We’ve reached the final countdown to spring training, so we’re counting down the biggest storylines facing the Nationals this spring in West Palm Beach. We begin today with a storyline that will impact every major league club this year: The implementation of several dramatic rule changes …
As long as baseball has existed, what has distinguished it from every other prominent team sport? No clock.
As long as anyone can remember, what has remained constant in this sport? The size of the bases.
As long as teams have been trying to record outs in the field, where have the seven players behind the pitcher positioned themselves? Anywhere they want, so long as they set up in fair territory.
Until now.
There will be some rules changes coming to Major League Baseball in 2023 and among them is essentially the elimination of infield shifts. Starting next year, two infielders must be on each side of second base and they have to be no deeper than the back-edge of the infield which touches the outfield. Also, teams cannot switch defenders and for instance move a shortstop to the second base spot on the right side against a pull lefty batter.
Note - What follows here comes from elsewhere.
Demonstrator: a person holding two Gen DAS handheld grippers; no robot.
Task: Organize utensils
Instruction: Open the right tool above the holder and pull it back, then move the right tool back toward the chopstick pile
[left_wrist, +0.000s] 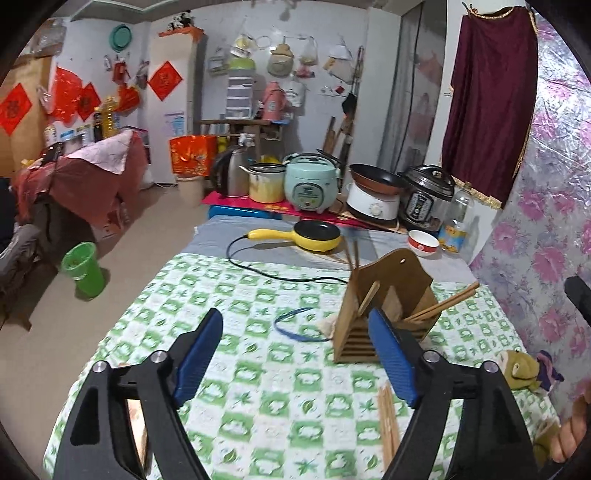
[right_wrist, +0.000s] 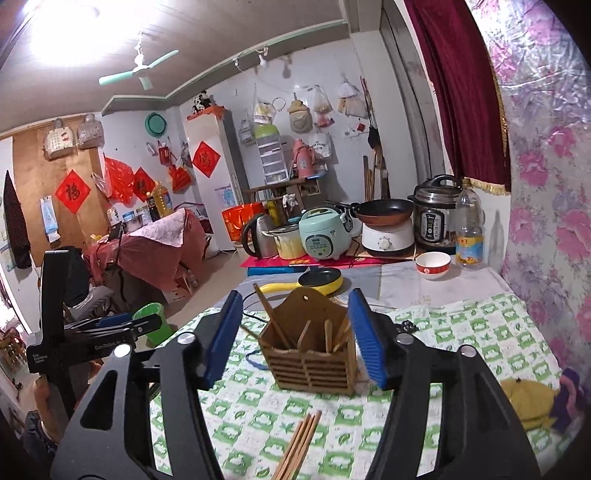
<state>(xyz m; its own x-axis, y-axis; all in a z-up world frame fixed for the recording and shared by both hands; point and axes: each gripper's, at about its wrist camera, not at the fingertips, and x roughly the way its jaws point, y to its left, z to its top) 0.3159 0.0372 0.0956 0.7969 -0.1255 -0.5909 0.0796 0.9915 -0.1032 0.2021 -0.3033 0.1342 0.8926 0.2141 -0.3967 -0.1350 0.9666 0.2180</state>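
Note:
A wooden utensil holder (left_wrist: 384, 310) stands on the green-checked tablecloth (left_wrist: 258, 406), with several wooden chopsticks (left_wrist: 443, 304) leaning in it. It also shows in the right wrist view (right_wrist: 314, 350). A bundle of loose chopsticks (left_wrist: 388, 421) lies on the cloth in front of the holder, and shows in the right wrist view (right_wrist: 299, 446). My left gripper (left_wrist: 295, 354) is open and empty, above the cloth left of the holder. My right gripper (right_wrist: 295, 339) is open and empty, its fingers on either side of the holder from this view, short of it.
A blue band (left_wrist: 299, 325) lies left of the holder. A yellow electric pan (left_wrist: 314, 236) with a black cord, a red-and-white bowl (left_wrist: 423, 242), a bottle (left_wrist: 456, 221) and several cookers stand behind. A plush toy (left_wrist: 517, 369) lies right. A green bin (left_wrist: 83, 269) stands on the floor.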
This change should add some offense and some defense to the game.
The shift takes hits away from batters that are pull happy with groundballs and mostly unable to hit against the shift. Had they been able to do that, they would see fewer shifts. But we know how that turns out.
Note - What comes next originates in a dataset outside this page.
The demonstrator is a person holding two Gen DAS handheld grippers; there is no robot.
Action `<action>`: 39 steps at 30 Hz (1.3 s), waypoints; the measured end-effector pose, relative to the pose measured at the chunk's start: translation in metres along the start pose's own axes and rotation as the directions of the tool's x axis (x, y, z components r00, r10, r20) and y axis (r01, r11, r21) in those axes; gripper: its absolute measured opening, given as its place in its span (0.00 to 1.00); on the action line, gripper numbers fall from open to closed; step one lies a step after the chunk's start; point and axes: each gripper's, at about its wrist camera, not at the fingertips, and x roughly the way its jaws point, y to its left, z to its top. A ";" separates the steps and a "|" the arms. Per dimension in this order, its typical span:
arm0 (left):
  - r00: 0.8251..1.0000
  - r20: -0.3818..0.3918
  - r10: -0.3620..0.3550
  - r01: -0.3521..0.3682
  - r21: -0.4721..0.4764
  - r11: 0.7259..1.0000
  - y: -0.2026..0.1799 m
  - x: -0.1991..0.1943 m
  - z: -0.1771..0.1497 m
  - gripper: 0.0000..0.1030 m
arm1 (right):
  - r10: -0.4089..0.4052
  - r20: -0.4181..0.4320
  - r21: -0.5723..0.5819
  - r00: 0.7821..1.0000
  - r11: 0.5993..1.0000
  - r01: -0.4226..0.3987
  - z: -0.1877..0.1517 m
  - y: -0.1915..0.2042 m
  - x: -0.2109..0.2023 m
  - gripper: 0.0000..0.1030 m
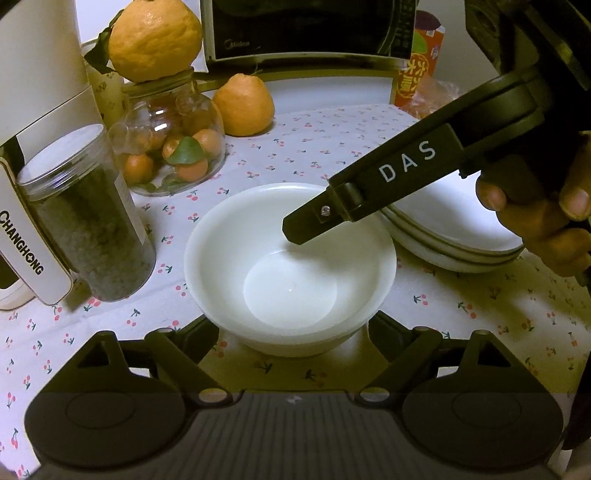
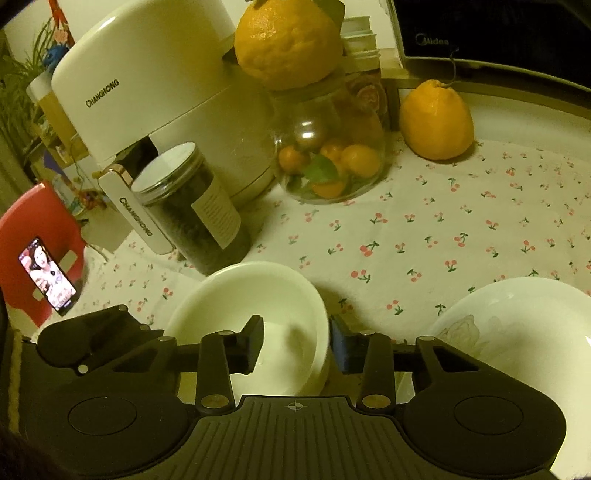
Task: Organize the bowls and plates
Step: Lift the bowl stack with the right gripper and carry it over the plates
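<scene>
A white bowl (image 1: 290,266) (image 2: 251,317) stands upright on the cherry-print tablecloth (image 1: 295,147). To its right lies a stack of white plates (image 1: 454,229) (image 2: 517,332). My left gripper (image 1: 291,325) is open, its fingers on either side of the bowl's near base. My right gripper (image 2: 297,341) straddles the bowl's right wall. One finger (image 2: 255,339) (image 1: 306,225) is inside the bowl and the other (image 2: 340,343) is against the outside. A gap still shows at the inner pad. A hand (image 1: 546,221) holds this gripper above the plates.
A dark tea jar (image 1: 88,221) and a white appliance (image 1: 37,92) stand just left of the bowl. Behind are a glass jar of small oranges (image 1: 173,147), a large citrus (image 1: 243,105) and a microwave (image 1: 306,29). A red chair (image 2: 40,229) holds a phone (image 2: 46,275).
</scene>
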 end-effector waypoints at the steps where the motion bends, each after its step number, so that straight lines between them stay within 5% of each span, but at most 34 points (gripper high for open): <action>1: 1.000 0.002 -0.001 0.001 0.000 1.000 0.000 -0.001 0.000 0.84 | 0.002 0.002 0.002 1.000 1.000 -0.002 0.000 0.000 -0.001 0.36; 39: 0.985 0.154 -0.077 0.072 0.037 0.997 -0.032 -0.018 0.053 0.84 | -0.021 0.165 0.068 0.986 0.998 0.010 0.005 -0.035 -0.082 0.37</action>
I went back and looked at the MLB number for Batting Average of Balls in Play (BABIP) every year since 2010. For most of the seasons between 2010 and 2019, the final BABIP was between .297 and .300. But teams kept shifting more and more and that number dropped to .292 in the shortened 2020 season and in 2021. The BABIP was .290 last season.
Now that lefty batters won’t face a seeming picket fence on defense on the right side moving forward, some hits will be added to their up-to-now sinking batting averages. That could create more scoring in the game in general and more scoring chances. More runners can mean more pressure on pitchers, who then make more mistakes in some of those spots and more runs are scored.